The postcard view above shows the area around the houses c1900 before many of the surrounding timber-framed buildings were demolished. Nos. 5 and 7 are visible in the centre of the photograph, prior to their restoration and when the timber-framing was still covered in render (as it probably would've been when first built). Unfortunately the historical context of Nos. 5 and 7 has been almost completely destroyed, firstly by the slum clearances and then by road-building in the 1960s.

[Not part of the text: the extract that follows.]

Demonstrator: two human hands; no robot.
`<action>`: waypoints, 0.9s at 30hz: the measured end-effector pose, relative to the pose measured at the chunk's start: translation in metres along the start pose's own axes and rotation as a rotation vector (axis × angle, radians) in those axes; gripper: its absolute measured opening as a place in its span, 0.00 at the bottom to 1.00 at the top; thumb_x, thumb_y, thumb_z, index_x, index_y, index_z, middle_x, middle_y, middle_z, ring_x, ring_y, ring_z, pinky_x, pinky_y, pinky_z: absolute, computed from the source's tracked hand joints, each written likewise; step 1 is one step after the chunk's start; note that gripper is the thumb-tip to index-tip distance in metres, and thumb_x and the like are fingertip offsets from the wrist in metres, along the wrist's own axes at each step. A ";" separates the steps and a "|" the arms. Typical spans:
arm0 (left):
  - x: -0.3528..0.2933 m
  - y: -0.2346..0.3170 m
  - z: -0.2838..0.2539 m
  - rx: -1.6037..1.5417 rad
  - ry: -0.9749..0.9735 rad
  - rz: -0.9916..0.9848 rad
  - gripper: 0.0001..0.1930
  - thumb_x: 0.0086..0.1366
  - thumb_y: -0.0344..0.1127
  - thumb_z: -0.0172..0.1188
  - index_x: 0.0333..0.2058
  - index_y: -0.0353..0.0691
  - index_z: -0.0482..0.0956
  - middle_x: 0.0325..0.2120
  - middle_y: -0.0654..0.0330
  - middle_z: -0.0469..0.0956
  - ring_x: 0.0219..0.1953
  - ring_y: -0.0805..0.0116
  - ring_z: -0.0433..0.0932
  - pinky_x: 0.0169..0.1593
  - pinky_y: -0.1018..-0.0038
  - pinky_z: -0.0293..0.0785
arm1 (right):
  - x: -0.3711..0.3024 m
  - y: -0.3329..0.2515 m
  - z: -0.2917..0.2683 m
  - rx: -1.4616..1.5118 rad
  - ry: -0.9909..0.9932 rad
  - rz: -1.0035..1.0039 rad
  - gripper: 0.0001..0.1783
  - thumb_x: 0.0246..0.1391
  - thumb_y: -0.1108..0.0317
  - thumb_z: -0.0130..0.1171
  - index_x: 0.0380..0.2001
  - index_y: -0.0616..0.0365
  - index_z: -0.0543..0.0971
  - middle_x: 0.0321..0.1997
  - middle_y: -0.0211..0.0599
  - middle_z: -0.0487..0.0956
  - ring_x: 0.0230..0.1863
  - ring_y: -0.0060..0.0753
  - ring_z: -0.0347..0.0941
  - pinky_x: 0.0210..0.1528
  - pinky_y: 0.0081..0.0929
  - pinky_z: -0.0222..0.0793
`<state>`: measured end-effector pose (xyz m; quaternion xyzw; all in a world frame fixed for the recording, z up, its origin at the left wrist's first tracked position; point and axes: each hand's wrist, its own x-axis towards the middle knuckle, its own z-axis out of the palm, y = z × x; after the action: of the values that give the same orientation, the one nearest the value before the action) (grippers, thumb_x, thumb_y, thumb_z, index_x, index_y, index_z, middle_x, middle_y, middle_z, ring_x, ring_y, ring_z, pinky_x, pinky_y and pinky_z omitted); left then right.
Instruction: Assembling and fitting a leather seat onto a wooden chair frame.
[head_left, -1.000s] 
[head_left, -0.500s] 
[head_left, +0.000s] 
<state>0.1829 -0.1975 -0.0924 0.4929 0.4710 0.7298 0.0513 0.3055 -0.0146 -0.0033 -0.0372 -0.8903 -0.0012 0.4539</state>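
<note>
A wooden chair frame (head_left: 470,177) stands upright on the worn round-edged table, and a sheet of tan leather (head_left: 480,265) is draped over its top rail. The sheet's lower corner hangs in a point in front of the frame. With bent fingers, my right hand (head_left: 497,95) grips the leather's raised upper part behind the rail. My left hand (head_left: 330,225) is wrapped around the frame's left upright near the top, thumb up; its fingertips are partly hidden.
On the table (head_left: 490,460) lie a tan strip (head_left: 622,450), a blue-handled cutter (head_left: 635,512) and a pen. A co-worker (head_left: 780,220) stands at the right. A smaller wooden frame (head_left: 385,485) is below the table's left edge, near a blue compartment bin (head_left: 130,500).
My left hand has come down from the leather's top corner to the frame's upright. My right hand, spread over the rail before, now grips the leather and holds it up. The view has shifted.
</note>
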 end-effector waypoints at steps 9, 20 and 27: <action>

This entire area of Exeter escaped significant war-time bombing and had retained much of its pre-war character until the 1950s when the local authority decided to build the highly destructive inner bypass, known as Western Way, which tore through much of the city that had been left untouched by German bombs. The view shown in the photograph at the top of this post is a favourite for those wishing to promote the historic aspect of Exeter to tourists, but turn the camera in the other direction and the view is quite different as the medieval houses stand just metres away from a four-lane highway of fast-moving traffic.

Sources

Tuesday, 14 December 2010

Frog Street, West Quarter

A number of cities, towns and villages across England had a 'Frog Street' or 'Frog Lane', including London, Sheffield, Trowbridge, Lichfield, Worcester, Bristol, Swansea, Minehead, Cannington and the nearby market town of Tiverton.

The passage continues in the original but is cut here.